As a self-proclaimed Brain Baker, I pride myself on being a generalist: I’ve been a software developer for 11 years, currently I’m a computing education scholar and teacher, I have a professional bread baking degree and teach sourdough bread baking courses, and I write books and waste a lot of words on different blogs.
That all sounds very impressive and perhaps it is, except that it’s not. I should not kid myself: I’m a specialist, masquerading as a generalist. I’m finishing a PhD which is the very definition of specialism, and my scholarship heavily leans on past experience. I’ve always loved writing, and bread baking Is Just A Hobby That I Picked Up In The Lobby.
One of the perks of generalists, or “multipotentialites” as Emilie Wapnick likes to call it, is that they lean very quickly, adapting to any field, and most importantly, are able to efficiently transfer knowledge from one domain to the other. If you’re talking about Java and C# programming, that’s kind of a no-brainer. And yes, I use my teaching expertise during bread baking workshops, that’s also a no-brainer.

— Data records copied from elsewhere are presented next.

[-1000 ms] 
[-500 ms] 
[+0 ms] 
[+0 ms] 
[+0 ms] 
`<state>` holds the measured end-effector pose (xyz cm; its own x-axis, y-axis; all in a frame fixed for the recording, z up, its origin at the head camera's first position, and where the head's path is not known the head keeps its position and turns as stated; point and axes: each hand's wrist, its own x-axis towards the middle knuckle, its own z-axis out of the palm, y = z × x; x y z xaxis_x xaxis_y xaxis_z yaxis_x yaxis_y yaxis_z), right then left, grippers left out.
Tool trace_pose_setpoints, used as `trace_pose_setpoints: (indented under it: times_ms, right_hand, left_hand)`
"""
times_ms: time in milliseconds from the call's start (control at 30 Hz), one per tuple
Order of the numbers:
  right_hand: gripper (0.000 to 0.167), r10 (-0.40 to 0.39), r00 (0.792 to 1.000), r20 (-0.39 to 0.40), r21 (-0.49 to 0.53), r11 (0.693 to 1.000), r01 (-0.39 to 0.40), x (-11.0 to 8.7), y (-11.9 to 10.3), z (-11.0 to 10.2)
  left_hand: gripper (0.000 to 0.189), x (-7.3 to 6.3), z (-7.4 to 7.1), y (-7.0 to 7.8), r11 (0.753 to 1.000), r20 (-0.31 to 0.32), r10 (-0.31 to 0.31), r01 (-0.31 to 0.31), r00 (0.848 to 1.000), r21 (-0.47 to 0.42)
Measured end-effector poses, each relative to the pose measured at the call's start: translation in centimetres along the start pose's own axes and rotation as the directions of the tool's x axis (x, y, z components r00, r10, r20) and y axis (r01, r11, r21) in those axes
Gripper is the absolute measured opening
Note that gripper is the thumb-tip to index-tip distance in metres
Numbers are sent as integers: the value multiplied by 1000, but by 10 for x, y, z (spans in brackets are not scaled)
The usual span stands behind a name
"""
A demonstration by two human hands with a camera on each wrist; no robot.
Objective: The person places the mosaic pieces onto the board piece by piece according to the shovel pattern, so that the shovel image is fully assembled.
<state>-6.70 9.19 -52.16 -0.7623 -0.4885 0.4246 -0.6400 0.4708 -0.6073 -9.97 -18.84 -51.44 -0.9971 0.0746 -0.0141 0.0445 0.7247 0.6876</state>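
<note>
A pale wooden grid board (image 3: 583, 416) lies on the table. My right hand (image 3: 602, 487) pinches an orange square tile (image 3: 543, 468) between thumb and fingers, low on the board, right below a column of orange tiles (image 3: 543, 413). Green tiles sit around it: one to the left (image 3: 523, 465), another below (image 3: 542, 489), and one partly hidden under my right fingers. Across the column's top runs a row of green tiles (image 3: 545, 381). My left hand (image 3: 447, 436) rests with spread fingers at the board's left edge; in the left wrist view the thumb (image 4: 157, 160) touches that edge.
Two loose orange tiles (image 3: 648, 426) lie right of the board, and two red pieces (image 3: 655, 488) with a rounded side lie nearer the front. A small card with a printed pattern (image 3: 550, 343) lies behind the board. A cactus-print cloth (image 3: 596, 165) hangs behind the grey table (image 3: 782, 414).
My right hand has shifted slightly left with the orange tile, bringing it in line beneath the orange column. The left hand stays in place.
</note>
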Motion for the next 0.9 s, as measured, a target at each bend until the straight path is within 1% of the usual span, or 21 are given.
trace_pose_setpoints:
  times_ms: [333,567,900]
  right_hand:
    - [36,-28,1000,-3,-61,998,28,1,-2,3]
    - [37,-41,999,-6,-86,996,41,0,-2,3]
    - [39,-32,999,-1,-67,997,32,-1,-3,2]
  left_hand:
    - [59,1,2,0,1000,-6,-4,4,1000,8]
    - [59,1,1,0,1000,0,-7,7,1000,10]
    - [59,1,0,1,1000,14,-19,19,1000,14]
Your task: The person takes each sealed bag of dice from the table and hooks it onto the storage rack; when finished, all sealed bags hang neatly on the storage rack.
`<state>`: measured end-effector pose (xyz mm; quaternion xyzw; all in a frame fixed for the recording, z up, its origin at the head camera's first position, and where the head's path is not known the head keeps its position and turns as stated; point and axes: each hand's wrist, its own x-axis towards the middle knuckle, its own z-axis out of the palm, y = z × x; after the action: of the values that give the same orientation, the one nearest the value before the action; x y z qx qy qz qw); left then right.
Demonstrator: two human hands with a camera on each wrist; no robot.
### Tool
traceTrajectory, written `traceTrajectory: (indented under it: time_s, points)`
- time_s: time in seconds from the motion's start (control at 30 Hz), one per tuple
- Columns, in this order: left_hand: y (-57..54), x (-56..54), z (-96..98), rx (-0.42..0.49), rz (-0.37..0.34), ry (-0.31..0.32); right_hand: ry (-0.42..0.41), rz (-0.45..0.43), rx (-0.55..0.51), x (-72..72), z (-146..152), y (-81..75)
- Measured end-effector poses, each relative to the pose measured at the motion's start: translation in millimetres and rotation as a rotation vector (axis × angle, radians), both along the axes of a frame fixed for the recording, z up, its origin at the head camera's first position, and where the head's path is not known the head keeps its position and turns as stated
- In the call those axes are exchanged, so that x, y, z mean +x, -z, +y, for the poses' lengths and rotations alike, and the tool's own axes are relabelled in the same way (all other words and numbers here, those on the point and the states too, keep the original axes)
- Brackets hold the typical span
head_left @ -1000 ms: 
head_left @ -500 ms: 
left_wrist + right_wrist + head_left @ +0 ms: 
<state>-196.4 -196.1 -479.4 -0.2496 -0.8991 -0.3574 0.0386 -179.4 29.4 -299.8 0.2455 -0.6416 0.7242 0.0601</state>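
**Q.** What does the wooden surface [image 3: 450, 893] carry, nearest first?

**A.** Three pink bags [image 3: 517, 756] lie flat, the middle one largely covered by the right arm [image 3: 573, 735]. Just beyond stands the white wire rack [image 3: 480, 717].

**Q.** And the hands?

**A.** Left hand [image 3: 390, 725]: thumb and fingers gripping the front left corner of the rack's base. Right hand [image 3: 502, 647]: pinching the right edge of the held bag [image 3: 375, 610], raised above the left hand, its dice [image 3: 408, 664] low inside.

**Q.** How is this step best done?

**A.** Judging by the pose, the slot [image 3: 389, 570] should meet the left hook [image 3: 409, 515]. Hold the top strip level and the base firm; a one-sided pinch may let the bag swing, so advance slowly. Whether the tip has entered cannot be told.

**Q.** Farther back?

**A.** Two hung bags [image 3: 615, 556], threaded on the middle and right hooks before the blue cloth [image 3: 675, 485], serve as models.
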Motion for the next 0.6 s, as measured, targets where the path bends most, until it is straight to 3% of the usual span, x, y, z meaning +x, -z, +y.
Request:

But what if you wanted to do something totally different? What if you want to switch from programming to illustrating or biochemical engineering? A lot of time has to be put in to become proficient and push through various stages of the Dreyfus Model of skill acquisition (according to some, mastery takes ten thousand hours, although that’s been disputed), making you a junior in your current field (again), regardless of prior experience. In a way, that could be called serial specialism, not generalism.
Our society clearly isn’t geared towards generalism. My bread baking book would sell like hot cakes if I was a respected bread baker, but instead, I’m just an average amateur baker—with or without degree or that silly internship. When browsing bookstores, I regularly catch myself leaning towards the instant-belief of specialists. If the back cover of say a philosophical work describes the author as a professor of philosophy—a specialist—I’ll be more likely to buy the work. Manning jumped on board with my Creative Programmer proposal in part because I am researching the topic.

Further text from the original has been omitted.